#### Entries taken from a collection
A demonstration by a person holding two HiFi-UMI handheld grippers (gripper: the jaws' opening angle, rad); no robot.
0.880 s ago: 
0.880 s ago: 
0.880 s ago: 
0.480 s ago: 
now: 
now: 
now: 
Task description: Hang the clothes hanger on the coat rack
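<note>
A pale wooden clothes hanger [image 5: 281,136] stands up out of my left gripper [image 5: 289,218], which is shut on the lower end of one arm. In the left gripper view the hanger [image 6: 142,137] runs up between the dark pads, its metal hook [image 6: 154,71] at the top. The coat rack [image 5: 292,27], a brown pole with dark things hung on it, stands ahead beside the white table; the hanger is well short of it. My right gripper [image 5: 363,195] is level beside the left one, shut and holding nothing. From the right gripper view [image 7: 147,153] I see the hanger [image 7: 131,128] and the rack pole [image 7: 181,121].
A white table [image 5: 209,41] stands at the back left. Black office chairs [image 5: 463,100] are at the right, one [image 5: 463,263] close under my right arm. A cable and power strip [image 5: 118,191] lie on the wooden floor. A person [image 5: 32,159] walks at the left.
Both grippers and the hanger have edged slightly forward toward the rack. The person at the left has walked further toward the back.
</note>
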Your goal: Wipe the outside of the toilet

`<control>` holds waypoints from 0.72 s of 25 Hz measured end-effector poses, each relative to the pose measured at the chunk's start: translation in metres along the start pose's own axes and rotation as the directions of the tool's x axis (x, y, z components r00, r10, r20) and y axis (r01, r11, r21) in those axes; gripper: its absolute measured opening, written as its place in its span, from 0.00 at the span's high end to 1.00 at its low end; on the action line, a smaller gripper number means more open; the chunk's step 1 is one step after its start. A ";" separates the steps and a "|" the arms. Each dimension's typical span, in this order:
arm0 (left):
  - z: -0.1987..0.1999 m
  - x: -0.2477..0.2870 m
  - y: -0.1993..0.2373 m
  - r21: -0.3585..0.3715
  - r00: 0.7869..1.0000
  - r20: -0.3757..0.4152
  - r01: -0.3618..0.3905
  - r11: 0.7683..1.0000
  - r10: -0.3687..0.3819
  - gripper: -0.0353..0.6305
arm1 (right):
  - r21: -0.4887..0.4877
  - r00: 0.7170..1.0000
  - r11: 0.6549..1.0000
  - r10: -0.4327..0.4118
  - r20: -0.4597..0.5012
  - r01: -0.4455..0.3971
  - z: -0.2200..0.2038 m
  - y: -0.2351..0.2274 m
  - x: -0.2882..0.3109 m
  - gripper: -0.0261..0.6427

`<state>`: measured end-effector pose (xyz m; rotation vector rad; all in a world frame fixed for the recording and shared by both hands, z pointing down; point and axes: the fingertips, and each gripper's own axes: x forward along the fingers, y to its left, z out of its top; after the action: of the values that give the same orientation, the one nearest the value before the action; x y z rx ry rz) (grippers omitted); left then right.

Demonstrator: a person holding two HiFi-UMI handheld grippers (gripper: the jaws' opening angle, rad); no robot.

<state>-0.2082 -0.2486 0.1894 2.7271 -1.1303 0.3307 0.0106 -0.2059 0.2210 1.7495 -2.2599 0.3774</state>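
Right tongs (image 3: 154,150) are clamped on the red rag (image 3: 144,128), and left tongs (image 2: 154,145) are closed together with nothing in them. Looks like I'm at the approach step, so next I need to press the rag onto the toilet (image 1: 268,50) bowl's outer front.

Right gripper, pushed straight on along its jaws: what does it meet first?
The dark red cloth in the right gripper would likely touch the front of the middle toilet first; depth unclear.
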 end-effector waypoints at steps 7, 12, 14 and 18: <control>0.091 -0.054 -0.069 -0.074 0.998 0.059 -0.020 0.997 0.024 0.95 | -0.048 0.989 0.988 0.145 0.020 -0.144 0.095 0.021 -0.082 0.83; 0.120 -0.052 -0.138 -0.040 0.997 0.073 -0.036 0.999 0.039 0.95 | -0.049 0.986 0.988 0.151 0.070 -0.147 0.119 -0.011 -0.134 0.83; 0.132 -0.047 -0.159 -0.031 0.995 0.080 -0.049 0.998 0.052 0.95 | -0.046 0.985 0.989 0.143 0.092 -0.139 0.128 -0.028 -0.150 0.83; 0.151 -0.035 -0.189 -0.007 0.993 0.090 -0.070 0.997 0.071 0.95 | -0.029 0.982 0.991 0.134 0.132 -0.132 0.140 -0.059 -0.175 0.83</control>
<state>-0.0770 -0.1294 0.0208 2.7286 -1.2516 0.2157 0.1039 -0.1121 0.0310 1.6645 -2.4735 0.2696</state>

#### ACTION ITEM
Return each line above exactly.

#### ANSWER TO THIS EXERCISE
A demonstration by a person holding two HiFi-UMI handheld grippers (gripper: the jaws' opening angle, rad); no robot.
0.880 s ago: 
0.880 s ago: 
0.880 s ago: 
0.480 s ago: 
now: 
now: 
now: 
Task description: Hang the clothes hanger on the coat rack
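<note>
A pale wooden clothes hanger [image 5: 281,136] stands up out of my left gripper [image 5: 289,218], which is shut on the lower end of one arm. In the left gripper view the hanger [image 6: 142,137] runs up between the dark pads, its metal hook [image 6: 154,71] at the top. The coat rack [image 5: 292,27], a brown pole with dark things hung on it, stands ahead beside the white table; the hanger is well short of it. My right gripper [image 5: 363,195] is level beside the left one, shut and holding nothing. From the right gripper view [image 7: 147,153] I see the hanger [image 7: 131,128] and the rack pole [image 7: 181,121].
A white table [image 5: 209,41] stands at the back left. Black office chairs [image 5: 463,100] are at the right, one [image 5: 463,263] close under my right arm. A cable and power strip [image 5: 118,191] lie on the wooden floor. A person [image 5: 32,159] walks at the left.
Both grippers and the hanger have edged slightly forward toward the rack. The person at the left has walked further toward the back.
</note>
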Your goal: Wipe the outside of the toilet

`<control>` holds waypoints from 0.72 s of 25 Hz measured end-effector poses, each relative to the pose measured at the chunk's start: translation in metres along the start pose's own axes and rotation as the directions of the tool's x axis (x, y, z components r00, r10, r20) and y axis (r01, r11, r21) in those axes; gripper: its absolute measured opening, written as its place in its span, from 0.00 at the span's high end to 1.00 at its low end; on the action line, a smaller gripper number means more open; the chunk's step 1 is one step after its start. A ";" separates the steps and a "|" the arms. Each dimension's typical span, in this order:
arm0 (left):
  - z: -0.1987..0.1999 m
  - x: -0.2477..0.2870 m
  - y: -0.1993..0.2373 m
  - r21: -0.3585..0.3715
  - r00: 0.7869..1.0000
  - r20: -0.3757..0.4152
  - r01: -0.3618..0.3905
  - r11: 0.7683..1.0000
  - r10: -0.3687..0.3819
  - gripper: -0.0353..0.6305
arm1 (right):
  - r21: -0.4887..0.4877
  - r00: 0.7170..1.0000
  - r11: 0.6549..1.0000
  - r10: -0.4327..0.4118
  - r20: -0.4597..0.5012
  - r01: -0.4455..0.3971
  - z: -0.2200..0.2038 m
  - y: -0.2351..0.2274 m
  - x: -0.2882..0.3109 m
  - gripper: -0.0261..0.6427

`<state>`: measured end-effector pose (xyz m; rotation vector rad; all in a world frame fixed for the recording and shared by both hands, z pointing down; point and axes: the fingertips, and each gripper's own axes: x forward along the fingers, y to its left, z out of its top; after the action: of the values that give the same orientation, the one nearest the value before the action; x y z rx ry rz) (grippers omitted); left then right.

Demonstrator: a person holding two HiFi-UMI handheld grippers (gripper: the jaws' opening angle, rad); no robot.

<state>-0.2082 -0.2486 0.1894 2.7271 -1.1303 0.3307 0.0106 -0.2059 0.2210 1.7495 -2.2599 0.3774</state>
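Right tongs (image 3: 154,150) are clamped on the red rag (image 3: 144,128), and left tongs (image 2: 154,145) are closed together with nothing in them. Looks like I'm at the approach step, so next I need to press the rag onto the toilet (image 1: 268,50) bowl's outer front.

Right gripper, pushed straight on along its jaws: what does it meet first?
The dark red cloth in the right gripper would likely touch the front of the middle toilet first; depth unclear.
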 end-effector waypoints at steps 7, 12, 14 and 18: <control>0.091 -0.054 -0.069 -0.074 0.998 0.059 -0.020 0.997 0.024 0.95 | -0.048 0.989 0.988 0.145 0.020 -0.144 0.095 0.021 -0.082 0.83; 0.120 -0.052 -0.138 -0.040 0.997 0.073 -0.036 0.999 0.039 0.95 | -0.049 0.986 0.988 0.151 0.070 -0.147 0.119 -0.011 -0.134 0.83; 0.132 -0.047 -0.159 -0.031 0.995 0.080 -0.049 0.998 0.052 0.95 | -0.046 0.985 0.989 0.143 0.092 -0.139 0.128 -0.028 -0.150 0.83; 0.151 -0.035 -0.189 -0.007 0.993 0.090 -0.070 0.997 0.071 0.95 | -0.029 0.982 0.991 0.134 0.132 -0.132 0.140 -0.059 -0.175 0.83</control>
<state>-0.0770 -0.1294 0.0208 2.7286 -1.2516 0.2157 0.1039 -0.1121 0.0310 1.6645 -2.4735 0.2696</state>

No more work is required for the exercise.